2. Tweeting without context or explanation
“Oh my god.” “What just happened.” “No way.” “I hate this so much.” The worst posts are the short little reactions to something that your followers have NO IDEA what you’re talking about. You may imagine everyone hanging on your every word so they realize that 75 minutes ago you were tweeting about the football game so they should assume you’re still talking about it, but NO ONE FOLLOWS JUST ONE PERSON. (Except @KanyeWest.) As a result, most people see your thoughts in a mix of posts about news, sports, work, music, personal life, food, etc. — so I have no idea if you’re angry about not getting enough ketchup on your burger or that your best friend forgot your birthday or your favorite character kissed the one you hate on a cable TV show. We’re not literally “following” your every move, so don’t assume we are. Add a hashtag or some other clue to what you’re talking about.

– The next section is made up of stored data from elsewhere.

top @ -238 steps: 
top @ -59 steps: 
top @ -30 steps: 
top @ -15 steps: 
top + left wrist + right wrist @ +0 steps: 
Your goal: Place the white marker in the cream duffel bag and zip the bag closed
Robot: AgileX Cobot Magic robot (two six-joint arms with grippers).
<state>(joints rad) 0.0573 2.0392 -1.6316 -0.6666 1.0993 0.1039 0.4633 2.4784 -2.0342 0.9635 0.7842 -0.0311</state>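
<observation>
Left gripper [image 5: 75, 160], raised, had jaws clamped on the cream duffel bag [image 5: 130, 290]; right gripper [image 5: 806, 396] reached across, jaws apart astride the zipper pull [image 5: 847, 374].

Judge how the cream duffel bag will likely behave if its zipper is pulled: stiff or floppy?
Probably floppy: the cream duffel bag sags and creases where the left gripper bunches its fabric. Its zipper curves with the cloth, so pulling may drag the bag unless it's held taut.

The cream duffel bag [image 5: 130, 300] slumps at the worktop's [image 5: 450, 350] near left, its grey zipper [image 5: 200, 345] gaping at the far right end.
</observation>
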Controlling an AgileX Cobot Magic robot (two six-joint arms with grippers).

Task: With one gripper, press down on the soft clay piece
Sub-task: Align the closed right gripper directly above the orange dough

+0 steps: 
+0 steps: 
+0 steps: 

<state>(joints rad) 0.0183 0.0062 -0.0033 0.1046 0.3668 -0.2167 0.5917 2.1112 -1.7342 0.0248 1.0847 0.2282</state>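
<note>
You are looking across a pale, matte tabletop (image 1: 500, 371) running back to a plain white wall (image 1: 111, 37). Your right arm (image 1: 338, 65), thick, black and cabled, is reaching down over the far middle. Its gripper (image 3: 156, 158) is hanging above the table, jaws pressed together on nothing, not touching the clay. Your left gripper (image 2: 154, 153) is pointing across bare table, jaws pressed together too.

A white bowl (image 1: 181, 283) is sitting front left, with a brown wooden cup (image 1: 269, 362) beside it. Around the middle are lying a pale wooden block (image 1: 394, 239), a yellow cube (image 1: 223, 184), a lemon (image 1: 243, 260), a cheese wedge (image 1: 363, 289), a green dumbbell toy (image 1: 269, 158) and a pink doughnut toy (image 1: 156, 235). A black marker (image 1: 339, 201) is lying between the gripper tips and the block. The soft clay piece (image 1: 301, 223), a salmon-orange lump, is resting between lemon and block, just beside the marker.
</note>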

3. Tweeting with a . in front of @ mentions — every time
A good number of Twitter users probably don’t realize that if a tweet starts with an @ mention (i.e. “@MileyCyrus I love you!”) then the only ones who’ll see it are users who follow both you and the account you’re mentioning (and, of course, the account you’re mentioning). It brilliantly keeps conversations from cluttering Twitter feeds, but some have figured out that any reply/mention can be made visible to all followers by putting a period or other punctuation in front of the tweet (i.e. “.@MileyCyrus I want everyone to know I love you”). Use it sparingly — never for out-of-context tweets or conversations your followers aren’t part of (i.e. “.@MileyCyrus Your last tweet was great”).

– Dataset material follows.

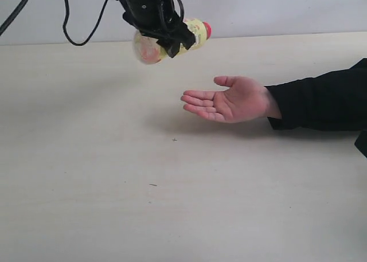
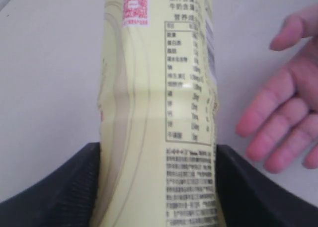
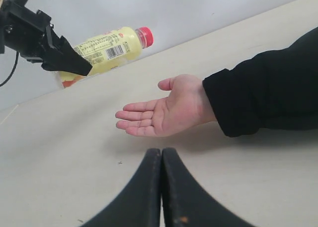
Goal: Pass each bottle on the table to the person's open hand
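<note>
Your left pincer (image 1: 175, 42) grips yellow bottle (image 1: 198, 31) — carry over open hand (image 1: 232, 101), lower before release; right pincer (image 3: 161, 155) closed.

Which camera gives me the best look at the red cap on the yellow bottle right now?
The right wrist view: the red cap shows whole and sharp, side-on. The exterior view shows it too, but smaller. The left wrist view is filled by the yellow bottle and its label, with no cap in frame.

The yellow bottle (image 1: 199, 31) is smooth, slightly glossy plastic, the table (image 1: 114, 187) is matt and smooth, the black sleeve (image 1: 321, 101) is cloth.
</note>
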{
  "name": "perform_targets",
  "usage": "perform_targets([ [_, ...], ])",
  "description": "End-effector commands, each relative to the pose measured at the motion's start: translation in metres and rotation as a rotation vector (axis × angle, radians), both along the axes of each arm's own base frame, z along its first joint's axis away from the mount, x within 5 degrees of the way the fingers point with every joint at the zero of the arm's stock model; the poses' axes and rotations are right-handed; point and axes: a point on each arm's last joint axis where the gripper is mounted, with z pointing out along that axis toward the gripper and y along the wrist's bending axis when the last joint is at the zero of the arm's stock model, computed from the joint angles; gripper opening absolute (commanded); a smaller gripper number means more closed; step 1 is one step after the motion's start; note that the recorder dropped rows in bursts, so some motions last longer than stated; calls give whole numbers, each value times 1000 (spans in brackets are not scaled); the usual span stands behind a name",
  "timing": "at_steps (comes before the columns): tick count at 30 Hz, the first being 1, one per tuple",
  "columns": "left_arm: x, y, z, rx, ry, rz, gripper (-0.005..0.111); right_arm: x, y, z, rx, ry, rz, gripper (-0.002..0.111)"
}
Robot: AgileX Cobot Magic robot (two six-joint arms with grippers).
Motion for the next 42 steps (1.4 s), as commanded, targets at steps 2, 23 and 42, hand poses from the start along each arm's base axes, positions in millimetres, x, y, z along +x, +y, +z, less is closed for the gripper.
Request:
perform_targets([
  [2,-33,-30,17,-43,1,32,0,0,-1,0,-11,-11,-4,0],
  [23,-80,-104,-41,-151,39,461,0,0,-1,0,-11,-11,-4,0],
  [42,-79,-109,-53,-138,42,419,80,0,-1,0,-11,-11,-4,0],
])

4. Flooding feeds with Twitter chats or live-tweets
Twitter considers 45 tweets an hour to be spam and some people get dangerously close to it during chats or live-tweeting sports, which is understandable if they’re passionate about the topic. But for the sake of followers who aren’t interested, please do two things: 1) Warn people of the impending flood (“Hey I’m about to join a #xyzchat at noon”) or be ready to apologize after. We’ll always forgive it if you don’t act entitled, like we should hang on your every word. And 2) Minimize annoyance by tweeting unique thoughts with context and avoid unnecessary notes (“Next chat Q coming up in a moment”? Just ask the question).

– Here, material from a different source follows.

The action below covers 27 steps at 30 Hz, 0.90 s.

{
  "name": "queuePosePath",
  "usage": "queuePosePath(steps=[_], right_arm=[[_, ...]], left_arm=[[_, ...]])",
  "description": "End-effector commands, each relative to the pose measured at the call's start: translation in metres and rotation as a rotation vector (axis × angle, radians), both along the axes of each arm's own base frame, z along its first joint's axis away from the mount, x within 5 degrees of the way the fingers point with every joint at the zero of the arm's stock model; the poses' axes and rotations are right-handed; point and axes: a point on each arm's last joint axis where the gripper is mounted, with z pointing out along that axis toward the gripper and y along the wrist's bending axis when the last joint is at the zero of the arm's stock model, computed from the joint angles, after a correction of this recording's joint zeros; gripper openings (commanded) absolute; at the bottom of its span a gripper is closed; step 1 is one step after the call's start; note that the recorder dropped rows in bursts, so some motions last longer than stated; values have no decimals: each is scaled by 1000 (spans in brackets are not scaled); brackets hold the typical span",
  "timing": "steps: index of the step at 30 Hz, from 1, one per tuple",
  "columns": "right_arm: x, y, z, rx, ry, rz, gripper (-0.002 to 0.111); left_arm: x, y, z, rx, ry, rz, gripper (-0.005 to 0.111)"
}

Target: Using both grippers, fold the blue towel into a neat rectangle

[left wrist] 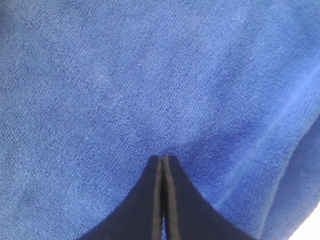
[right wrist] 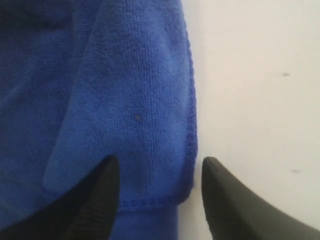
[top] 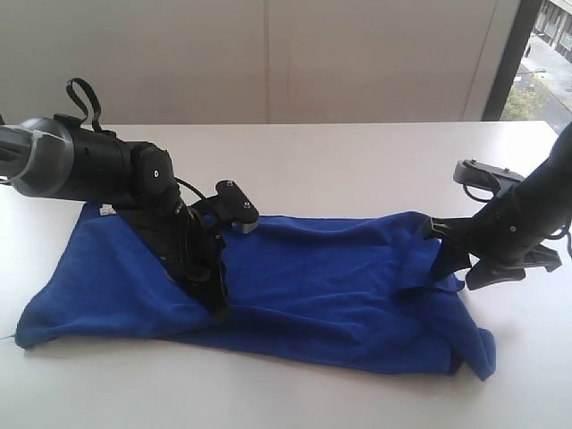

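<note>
The blue towel (top: 322, 277) lies lengthwise and rumpled on the white table (top: 357, 161); its right end is folded over on itself. My left gripper (top: 214, 304) points down onto the towel's left half. In the left wrist view the left gripper (left wrist: 164, 156) is shut, tips against the towel (left wrist: 150, 75), with no cloth showing between the jaws. My right gripper (top: 456, 268) sits at the towel's right end. In the right wrist view the right gripper (right wrist: 160, 160) is open, its jaws straddling a hemmed, folded corner of the towel (right wrist: 135, 100), one finger over cloth and the other over bare table.
A small white label (top: 106, 212) shows at the towel's far left corner, beside the left arm. A pale wall stands behind the table, and a window (top: 536, 63) is at the far right. Bare tabletop (right wrist: 260, 75) borders the towel's right edge.
</note>
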Motion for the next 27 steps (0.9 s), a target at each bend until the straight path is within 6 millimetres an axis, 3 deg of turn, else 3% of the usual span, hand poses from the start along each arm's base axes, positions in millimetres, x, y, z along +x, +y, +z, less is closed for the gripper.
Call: queuePosePath(steps=[1, 6, 14, 21, 27], right_arm=[[-1, -2, 3, 9, 2, -37, 52], [-2, -2, 3, 13, 9, -44, 43], [-5, -3, 2, 8, 35, -25, 43], [-22, -14, -13, 35, 61, -87, 43], [-13, -5, -9, 156, -44, -117, 43]], left_arm=[[-8, 12, -22, 101, 93, -42, 0], [-7, 12, -22, 100, 89, -41, 0], [-7, 12, -22, 101, 92, -42, 0], [-7, 12, -22, 98, 86, -40, 0], [-7, 12, -22, 98, 85, -40, 0]])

5. Tweeting about trending topics just because they’re trending
Often trending topics are related to news — so don’t ask “why is Snooki trending?” just click on it and you’ll get your answer. Other times, trends are from what’s on TV or a popular user who started it. Don’t respond like the trending topics are talking to you (i.e. “OMG Mean Girls is trending, that reminds me of that time Sheila was mean to me”). Do feel free to join trending hashtag conversations, but don’t hijack them to promote your crap (i.e. “Check out my new photo! [link] #yolo #imsosickof #twitterconfessions #starwars”).

Facebook Thumbs Down

Facebook posts that automatically post to Twitter? Thumbs down!


6. Facebook posts that feed to Twitter, Twitlonger, etc.
It’s not quantum physics: Twitter has a 140 character limit. If you go over 140, whether through Twitlonger or another service that feeds to Twitter, then people have to click to see what else you said — it’s annoying. Also, keep in mind that if you feed Facebook to Twitter and you post a link on Facebook, your Twitter followers have to click the link to see the Facebook post before they can click the link you want them to — twice the clicks.

7. Inconsistent voice
Dear “community managers” and “brand ambassadors”: If the account represents a business with more than one person, the voice is always “we,” never “I.” Opinions should not be given, unless it’s about the brand (“We think our new thing is amazing!”) or a strong affiliate (“Pepsi thinks BeyoncĂ© is going to rock #SB47!”). And hashtags should be consistent — stick to one tag for the brand and its customers to follow.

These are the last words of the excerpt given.